Task input |
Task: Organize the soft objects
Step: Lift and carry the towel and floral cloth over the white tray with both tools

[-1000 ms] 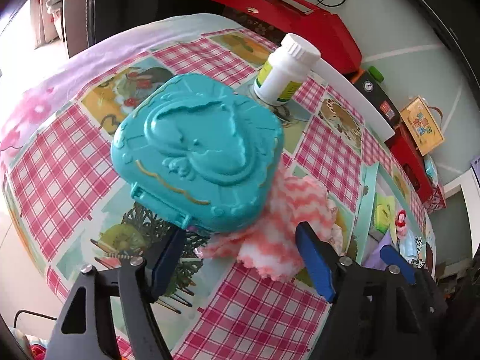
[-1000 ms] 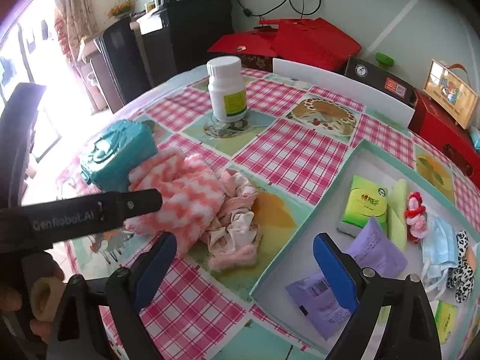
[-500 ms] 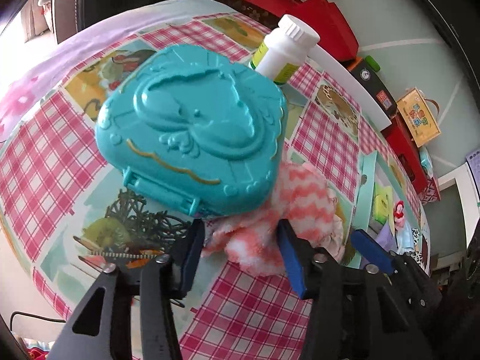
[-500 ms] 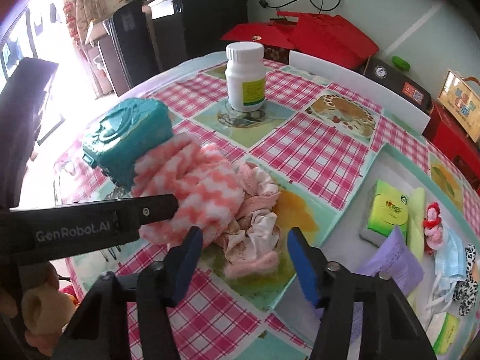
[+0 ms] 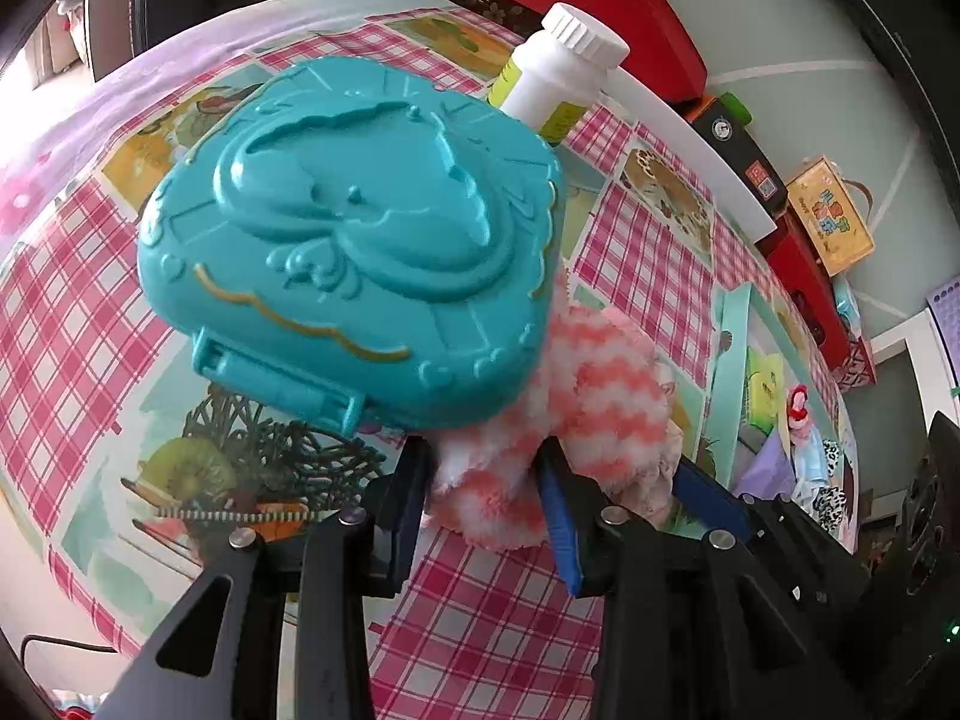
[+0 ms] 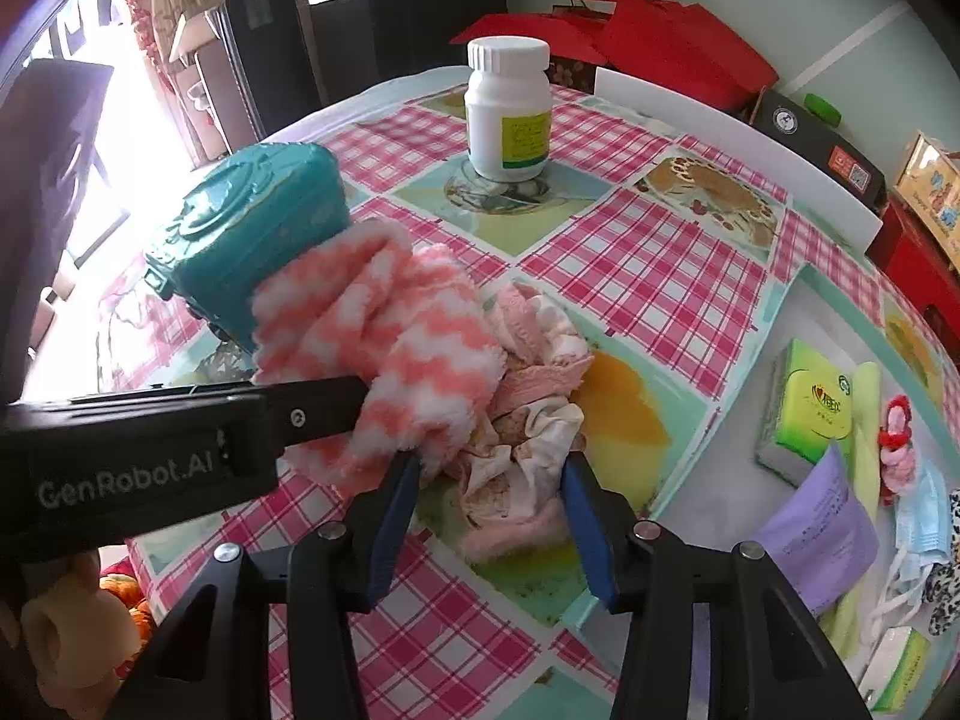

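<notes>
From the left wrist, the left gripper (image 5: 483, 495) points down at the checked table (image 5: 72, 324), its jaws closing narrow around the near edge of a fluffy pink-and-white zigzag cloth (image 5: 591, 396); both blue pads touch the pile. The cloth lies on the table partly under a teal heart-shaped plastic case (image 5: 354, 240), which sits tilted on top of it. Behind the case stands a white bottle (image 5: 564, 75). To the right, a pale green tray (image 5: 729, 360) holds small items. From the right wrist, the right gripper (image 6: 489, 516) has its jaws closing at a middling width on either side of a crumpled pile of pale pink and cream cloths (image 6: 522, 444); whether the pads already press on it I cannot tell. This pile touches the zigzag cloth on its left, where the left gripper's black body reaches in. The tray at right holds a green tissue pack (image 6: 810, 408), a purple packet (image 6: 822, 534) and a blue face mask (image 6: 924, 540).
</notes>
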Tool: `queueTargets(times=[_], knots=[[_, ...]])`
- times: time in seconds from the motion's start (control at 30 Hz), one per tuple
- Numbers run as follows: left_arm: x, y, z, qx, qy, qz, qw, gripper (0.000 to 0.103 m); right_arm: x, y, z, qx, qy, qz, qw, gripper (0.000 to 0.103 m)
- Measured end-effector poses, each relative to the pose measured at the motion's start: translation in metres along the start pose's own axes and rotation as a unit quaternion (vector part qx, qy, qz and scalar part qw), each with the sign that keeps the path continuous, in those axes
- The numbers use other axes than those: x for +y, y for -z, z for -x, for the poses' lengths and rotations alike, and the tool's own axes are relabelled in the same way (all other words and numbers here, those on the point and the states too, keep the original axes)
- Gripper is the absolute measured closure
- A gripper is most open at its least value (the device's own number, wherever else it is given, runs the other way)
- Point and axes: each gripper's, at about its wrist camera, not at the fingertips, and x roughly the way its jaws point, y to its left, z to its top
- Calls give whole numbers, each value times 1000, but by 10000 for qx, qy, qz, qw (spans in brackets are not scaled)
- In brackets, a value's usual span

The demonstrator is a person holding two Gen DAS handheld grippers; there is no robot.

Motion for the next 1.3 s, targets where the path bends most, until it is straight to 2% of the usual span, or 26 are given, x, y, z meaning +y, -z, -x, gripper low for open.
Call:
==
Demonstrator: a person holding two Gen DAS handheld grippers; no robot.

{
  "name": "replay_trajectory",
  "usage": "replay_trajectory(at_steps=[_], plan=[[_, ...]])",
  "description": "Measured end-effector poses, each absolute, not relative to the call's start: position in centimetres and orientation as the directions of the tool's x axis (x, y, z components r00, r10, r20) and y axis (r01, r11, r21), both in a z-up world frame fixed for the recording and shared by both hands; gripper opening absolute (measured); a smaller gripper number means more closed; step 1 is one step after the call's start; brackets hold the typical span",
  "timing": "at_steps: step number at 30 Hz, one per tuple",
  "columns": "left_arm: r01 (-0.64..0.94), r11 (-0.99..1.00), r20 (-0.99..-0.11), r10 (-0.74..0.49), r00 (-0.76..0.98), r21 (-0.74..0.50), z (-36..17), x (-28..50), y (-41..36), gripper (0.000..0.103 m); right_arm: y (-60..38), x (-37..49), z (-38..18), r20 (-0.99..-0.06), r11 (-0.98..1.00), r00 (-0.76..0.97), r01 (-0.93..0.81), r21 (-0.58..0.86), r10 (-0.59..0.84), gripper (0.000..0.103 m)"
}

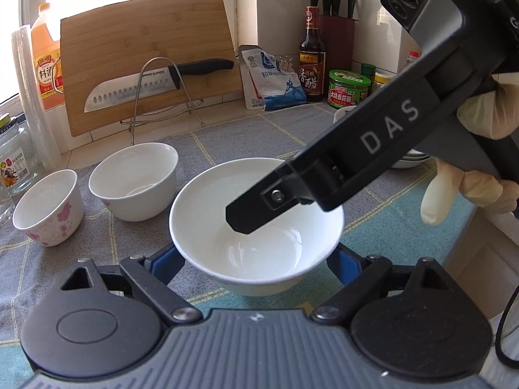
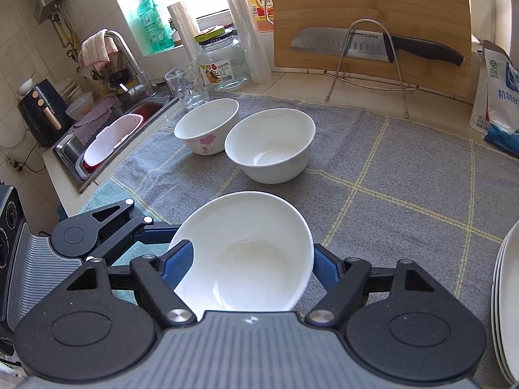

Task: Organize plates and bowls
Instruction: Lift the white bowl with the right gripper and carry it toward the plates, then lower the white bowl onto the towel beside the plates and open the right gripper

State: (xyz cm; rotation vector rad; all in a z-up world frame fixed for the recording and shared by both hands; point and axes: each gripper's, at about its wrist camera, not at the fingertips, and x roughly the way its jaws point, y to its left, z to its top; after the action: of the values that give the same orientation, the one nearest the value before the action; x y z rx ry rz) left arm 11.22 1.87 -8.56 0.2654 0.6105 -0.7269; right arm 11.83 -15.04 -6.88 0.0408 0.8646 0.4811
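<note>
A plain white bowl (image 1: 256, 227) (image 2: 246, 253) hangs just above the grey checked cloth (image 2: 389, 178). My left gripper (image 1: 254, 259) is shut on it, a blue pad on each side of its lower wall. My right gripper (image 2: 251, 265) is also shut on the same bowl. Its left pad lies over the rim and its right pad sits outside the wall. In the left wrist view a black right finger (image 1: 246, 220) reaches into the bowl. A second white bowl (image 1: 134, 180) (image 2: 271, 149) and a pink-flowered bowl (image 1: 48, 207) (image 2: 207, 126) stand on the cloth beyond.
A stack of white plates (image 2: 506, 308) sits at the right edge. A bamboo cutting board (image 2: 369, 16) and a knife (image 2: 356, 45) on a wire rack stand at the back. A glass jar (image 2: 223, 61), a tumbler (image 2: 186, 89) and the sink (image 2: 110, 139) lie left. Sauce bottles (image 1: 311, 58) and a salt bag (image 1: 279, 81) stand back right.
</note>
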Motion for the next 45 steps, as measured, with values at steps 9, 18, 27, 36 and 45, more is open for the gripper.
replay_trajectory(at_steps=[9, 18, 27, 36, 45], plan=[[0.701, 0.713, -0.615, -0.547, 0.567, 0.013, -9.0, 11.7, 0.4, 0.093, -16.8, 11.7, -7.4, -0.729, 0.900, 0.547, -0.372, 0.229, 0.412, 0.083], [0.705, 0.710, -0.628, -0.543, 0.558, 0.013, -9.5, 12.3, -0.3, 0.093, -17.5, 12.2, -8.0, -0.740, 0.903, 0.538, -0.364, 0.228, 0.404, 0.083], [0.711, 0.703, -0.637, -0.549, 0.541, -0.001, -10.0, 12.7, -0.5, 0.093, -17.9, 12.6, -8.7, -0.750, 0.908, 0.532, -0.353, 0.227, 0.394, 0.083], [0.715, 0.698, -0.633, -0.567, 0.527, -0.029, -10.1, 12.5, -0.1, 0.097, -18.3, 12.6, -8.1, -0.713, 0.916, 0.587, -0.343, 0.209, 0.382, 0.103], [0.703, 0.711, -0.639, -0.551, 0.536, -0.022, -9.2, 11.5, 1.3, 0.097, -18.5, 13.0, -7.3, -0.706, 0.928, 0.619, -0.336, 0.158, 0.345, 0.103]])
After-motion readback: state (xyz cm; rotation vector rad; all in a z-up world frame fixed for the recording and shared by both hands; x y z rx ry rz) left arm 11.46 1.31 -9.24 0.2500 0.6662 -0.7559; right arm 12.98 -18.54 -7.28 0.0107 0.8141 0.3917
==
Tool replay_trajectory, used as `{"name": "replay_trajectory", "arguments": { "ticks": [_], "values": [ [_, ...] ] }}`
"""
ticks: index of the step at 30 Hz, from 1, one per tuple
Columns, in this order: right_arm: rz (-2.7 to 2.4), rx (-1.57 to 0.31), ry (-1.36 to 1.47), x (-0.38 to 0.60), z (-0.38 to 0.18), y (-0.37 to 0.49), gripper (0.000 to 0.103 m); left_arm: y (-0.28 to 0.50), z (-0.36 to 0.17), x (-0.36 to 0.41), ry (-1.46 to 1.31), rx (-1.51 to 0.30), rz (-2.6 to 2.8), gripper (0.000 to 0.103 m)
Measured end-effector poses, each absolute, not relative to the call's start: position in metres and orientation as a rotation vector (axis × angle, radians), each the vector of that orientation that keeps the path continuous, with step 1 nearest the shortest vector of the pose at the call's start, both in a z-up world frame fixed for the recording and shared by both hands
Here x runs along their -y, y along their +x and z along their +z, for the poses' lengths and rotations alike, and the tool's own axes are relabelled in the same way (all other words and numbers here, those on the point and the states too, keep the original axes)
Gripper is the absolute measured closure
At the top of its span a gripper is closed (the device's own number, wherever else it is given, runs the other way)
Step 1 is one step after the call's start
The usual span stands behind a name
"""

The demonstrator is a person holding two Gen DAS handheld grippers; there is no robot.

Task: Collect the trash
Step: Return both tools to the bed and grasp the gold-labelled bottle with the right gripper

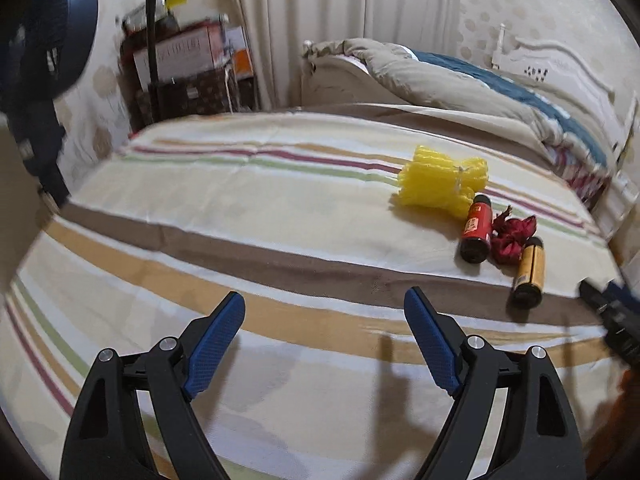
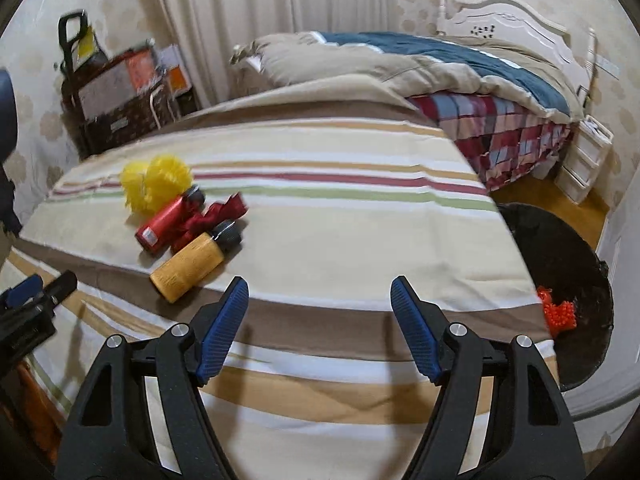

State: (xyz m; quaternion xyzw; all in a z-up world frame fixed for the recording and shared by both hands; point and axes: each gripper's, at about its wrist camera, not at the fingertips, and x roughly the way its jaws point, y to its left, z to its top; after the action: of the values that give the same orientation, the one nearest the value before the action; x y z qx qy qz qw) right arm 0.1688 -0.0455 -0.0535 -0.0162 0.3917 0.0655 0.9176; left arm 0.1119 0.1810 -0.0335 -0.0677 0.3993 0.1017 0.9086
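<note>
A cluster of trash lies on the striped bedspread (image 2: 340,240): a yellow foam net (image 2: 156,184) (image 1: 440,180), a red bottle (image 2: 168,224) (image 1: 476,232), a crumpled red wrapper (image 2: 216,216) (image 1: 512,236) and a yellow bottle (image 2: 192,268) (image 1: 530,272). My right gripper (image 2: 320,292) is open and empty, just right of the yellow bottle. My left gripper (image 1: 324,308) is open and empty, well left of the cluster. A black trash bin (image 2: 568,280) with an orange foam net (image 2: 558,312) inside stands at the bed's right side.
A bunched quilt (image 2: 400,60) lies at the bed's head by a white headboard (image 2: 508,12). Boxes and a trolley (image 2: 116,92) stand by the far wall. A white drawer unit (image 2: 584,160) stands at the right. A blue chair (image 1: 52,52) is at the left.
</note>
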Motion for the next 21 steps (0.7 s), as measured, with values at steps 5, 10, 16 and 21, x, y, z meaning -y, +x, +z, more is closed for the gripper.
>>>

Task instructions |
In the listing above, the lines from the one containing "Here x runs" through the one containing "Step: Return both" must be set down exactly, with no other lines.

Finished exercise |
Here x runs along their -y, y along their +x and z along their +z, for the poses' lengths and rotations alike, and the tool's own axes are relabelled in the same way (all other words and numbers here, those on the point and the states too, keep the original axes)
Gripper is the absolute measured closure
At the top of its span a gripper is closed (the device's own number, wherever else it is given, runs the other way)
Step 1 is one step after the call's start
The usual span stands behind a name
"""

The demonstrator is a person holding two Gen DAS handheld grippers; there is no robot.

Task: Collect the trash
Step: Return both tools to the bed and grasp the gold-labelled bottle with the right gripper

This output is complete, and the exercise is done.